Published in 2001, Long et al's paper, as suggested by the title, discusses issues found related to the timing and content of feedback on gesture design advice within the context of their program, "Quill."

Quill is a gesture design tool that allows its users to create gesture sets and determine their computational and visual similarity so that the gestures can be accurately recognized as well as easily remembered. Quill attempted to use 'unsolicited advice' to warn the gesture designer that their gesture was too hard to recognize so that the designer to take steps to correct their gestures.
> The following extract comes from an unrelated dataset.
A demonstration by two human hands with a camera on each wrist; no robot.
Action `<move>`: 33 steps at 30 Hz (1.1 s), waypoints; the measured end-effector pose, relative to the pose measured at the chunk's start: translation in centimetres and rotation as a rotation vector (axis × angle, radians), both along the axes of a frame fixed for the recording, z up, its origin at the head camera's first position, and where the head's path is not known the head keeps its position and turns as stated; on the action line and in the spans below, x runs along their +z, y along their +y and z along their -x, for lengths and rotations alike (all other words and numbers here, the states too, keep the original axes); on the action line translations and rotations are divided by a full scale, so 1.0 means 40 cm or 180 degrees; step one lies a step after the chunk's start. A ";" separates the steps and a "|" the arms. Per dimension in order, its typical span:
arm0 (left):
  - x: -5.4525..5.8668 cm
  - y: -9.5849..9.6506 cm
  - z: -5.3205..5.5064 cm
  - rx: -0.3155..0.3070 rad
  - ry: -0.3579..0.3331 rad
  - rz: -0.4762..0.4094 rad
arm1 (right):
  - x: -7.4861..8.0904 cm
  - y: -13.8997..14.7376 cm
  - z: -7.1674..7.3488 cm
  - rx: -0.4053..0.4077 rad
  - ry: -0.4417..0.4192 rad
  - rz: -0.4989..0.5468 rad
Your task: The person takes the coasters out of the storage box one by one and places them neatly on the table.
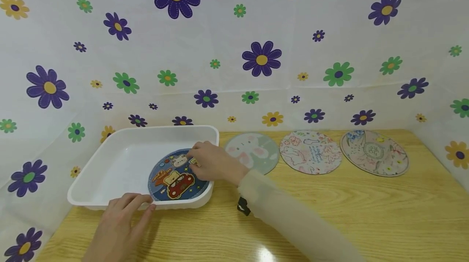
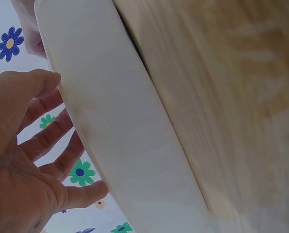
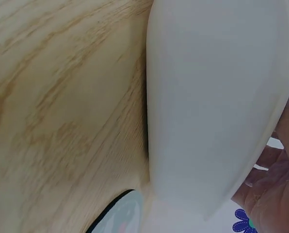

The problems with the unsolicited advice were broken down into three categories:

  1. Timing
    • When to show the advice
      • As soon as problem is detected
        • Benefits:
          • Can (potentially) fix the problem as soon as it occurs
        • Drawbacks:
          • Interrupts ideation and focus on task
          • Advice may no longer be relevant later
            • => Confusion from Incorrect Advice
          • May be ignored anyway
      • Delayed until designer is testing the gesture set
        • Benefits:
          • Won't produce advice that is incorrect / no longer relevant
        • Drawbacks:
          • Won't see the problems until testing
          • Won't see what caused the problems as it happens
    • When to remove the advice
      • When told to be ignored by the user
        • Trivial
      • When the problem is fixed
        • "Fixed" is not well defined
          • How dissimilar do gesture need to be to be unambiguous and easy to remember?
        • Need to evaluate whole gesture set when a change occurs
  2. Volume
    • How much advice to give
      • Concise Info First, Detail-on-demand
  3. Content
    • Expert User:
      • Less info
      • automatically generated
        • a little more cryptic
    • Beginner: 
      • Links to more detailed info
      • handcrafted information, examples, and illustrations


Long et al. also needed to determine how to perform the more computationally heavy analysis in the background of the application. Since the Quill tool attempts to display the analysis and advice info in the GUI dynamically and because the content of that information depends on the analysis, the policy on when to perform the analysis affects the user's mental model of the nature of and the connection between gesture form and gesture identifiability.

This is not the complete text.